/YelpRecommendation

Matching benchmark performance in recommendation systems with Yelp 2018 dataset

Primary LanguagePython

YelpRecommendation

Introduction

This project focuses on matching benchmark performance in recommendation systems using the Yelp 2018 dataset. The dataset includes detailed reviews, user profiles, and business metadata, which are crucial for personalized recommendation systems.

Data Overview

  • Reviews: Text reviews and ratings from users for various businesses.
  • Users: Demographic and preference information of users.
  • Businesses: Attributes of businesses including location, category, and operational hours.

Models Implemented

  • Collaborative Filtering: Predicts user preferences based on user-item interactions.
    • Collaborative Denoising Auto-Encoders (2016) applies Denoising Auto-Encoders (DAE) to top-N recommendation systems, generalizing various collaborative filtering (CF) models.
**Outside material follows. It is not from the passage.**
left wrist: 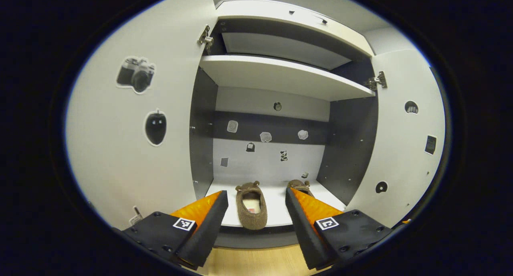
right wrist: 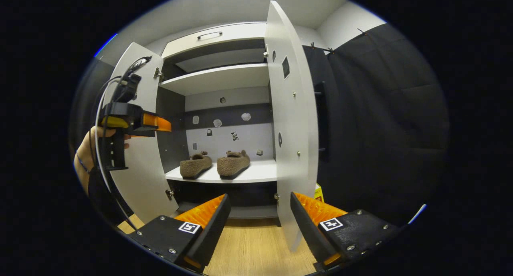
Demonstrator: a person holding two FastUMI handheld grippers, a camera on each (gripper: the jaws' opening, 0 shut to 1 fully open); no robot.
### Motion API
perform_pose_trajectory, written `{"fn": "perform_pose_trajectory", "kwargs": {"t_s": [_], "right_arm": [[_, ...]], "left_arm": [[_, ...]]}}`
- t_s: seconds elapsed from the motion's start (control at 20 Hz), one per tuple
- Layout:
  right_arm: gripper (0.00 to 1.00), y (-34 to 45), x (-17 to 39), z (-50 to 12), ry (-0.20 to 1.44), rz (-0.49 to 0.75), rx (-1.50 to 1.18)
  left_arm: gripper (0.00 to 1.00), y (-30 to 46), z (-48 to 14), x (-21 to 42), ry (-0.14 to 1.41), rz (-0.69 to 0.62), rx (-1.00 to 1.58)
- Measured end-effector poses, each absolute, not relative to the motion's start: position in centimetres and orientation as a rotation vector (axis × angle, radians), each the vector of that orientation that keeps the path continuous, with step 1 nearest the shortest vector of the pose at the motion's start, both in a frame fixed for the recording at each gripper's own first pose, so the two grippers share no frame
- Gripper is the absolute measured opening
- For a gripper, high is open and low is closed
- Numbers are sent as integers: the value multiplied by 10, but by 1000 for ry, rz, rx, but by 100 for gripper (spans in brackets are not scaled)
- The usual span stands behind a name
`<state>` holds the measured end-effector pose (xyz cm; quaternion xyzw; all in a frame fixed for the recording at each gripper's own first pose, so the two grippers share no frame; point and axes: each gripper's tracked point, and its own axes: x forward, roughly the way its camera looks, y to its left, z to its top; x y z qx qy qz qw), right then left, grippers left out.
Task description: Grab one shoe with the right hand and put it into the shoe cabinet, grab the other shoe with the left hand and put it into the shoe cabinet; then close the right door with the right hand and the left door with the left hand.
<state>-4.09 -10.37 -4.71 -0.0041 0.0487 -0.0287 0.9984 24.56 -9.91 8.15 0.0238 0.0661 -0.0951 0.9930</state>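
Observation:
Two brown furry slippers stand side by side on the cabinet's bottom shelf: one slipper lies straight ahead of my open left gripper, the other slipper is partly hidden behind its right finger. Both white doors are swung open: the left door and the right door. My right gripper is open, low in front of the cabinet. The right door's free edge stands in its gap, close to the right finger. A hand holds the left gripper by the left door.
An upper shelf and a drawer front sit above the slippers. Wooden floor runs below the cabinet. Black cloth wall hangs to the right of the right door, with a small yellow item at its foot.

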Motion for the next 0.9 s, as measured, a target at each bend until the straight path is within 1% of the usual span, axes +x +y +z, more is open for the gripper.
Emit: {"fn": "perform_pose_trajectory", "kwargs": {"t_s": [0.15, 0.25, 0.35, 0.4, 0.45, 0.5, 0.55, 0.6, 0.7, 0.9], "right_arm": [[92, -121, -47, -42, 86, -80, -5], [92, -137, -52, -43, 89, -104, -15], [92, -156, -53, -44, 93, -134, -22], [92, -165, -54, -46, 96, -152, -18], [92, -174, -54, -46, 99, -163, -11], [92, -182, -53, -48, 102, -171, -6], [92, -192, -54, -51, 104, -181, -2], [92, -201, -53, -53, 103, -190, 1], [92, -213, -46, -55, 96, -197, 11], [92, -233, -26, -57, 75, -206, 4]], "left_arm": [[93, -92, 85, 207, 113, -190, 47], [96, -83, 84, 185, 98, -182, 48], [94, -74, 84, 169, 70, -166, 62], [97, -69, 84, 159, 56, -159, 67], [94, -63, 83, 150, 47, -148, 71], [99, -58, 81, 142, 39, -141, 76], [94, -51, 78, 133, 34, -133, 79], [99, -46, 74, 124, 32, -128, 81], [97, -38, 64, 108, 42, -132, 76], [97, -14, 50, 86, 40, -104, 100]]}}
Unlike AutoRec from 2015, CDAE incorporates a user node and uses corrupted input preferences.
  • Matrix Factorization: Reduces the dimensionality of the interaction matrix to uncover latent features.
  • Deep Neural Networks: Leverages deep learning to enhance prediction accuracy using complex feature interactions.
  • Sequential Models: Predicts users' next item choice based on their past behaviors
  • Graph-Convolution Models: capture high-order interactions between users and items, enabling efficient batch-level computation

Our goal is to provide a robust analysis of these models and evaluate their performance comprehensively.

Project Structure

.
├── README.md
├── __init__.py
├── configs
│   ├── cdae_sweep_config.yaml
│   ├── data_preprocess.yaml
│   ├── mf_sweep_config.yaml
│   ├── sweep_config.yaml
│   └── train_config.yaml
├── data
│   ├── __init__.py
│   ├── data_preprocess.py
│   ├── datasets
│   │   ├── __init__.py
│   │   ├── cdae_data_pipeline.py
│   │   ├── cdae_dataset.py
│   │   ├── data_pipeline.py
│   │   ├── dcn_data_pipeline.py
│   │   ├── dcn_dataset.py
│   │   ├── mf_data_pipeline.py
│   │   ├── mf_dataset.py
│   │   ├── ngcf_data_pipeline.py
│   │   ├── ngcf_dataset.py
│   │   ├── poprec_data_pipeline.py
│   │   ├── poprec_dataset.py
│   │   ├── s3rec_data_pipeline.py
│   │   └── s3rec_dataset.py
├── loss.py
├── metric.py
├── models
│   ├── base_model.py
│   ├── cdae.py
│   ├── dcn.py
│   ├── mf.py
│   ├── ngcf.py
│   ├── s3rec.py
│   └── wdn.py
├── poetry.lock
├── pyproject.toml
├── train.py
├── trainers
│   ├── __init__.py
│   ├── base_trainer.py
│   ├── cdae_trainer.py
│   ├── dcn_trainer.py
│   ├── mf_trainer.py
│   ├── ngcf_trainer.py
│   ├── poprec_trainer.py
│   └── s3rec_trainer.py
└── utils.py

Development Environment

To run this project, you will need:

  • Python 3.11+: Ensure Python version is up to date for compatibility.
  • Jupyter Notebook: For interactive data analysis and visualizations.
  • Required Libraries: pandas, numpy, scikit-learn, tensorflow/pytorch (depending on model choice).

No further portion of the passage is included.